Problem statement -
Output the data below exactly.

Provided data -
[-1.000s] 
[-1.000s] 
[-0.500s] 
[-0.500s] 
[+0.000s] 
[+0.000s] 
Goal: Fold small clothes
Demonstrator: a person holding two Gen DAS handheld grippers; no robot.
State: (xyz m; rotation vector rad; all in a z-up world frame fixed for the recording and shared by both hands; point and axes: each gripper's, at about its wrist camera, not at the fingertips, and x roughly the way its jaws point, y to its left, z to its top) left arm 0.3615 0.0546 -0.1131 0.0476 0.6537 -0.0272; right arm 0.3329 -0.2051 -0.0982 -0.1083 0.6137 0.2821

Solution to this problem -
[-1.000s] 
[-1.000s] 
[-0.500s] 
[-0.500s] 
[+0.000s] 
[+0.000s] 
Goal: Fold small clothes
Demonstrator: a person holding two Gen DAS handheld grippers; no robot.
State: (xyz m; rotation vector rad; all in a z-up world frame fixed for the recording and shared by both hands; point and axes: each gripper's, at about its wrist camera, not at the fingertips, and x roughly the way its jaws point, y to its left, z to its top) left arm 0.3615 0.0546 -0.1131 0.0476 0.6537 -0.0272; right arm 0.3329 -0.2051 -0.0982 -0.1083 0.6137 0.2821

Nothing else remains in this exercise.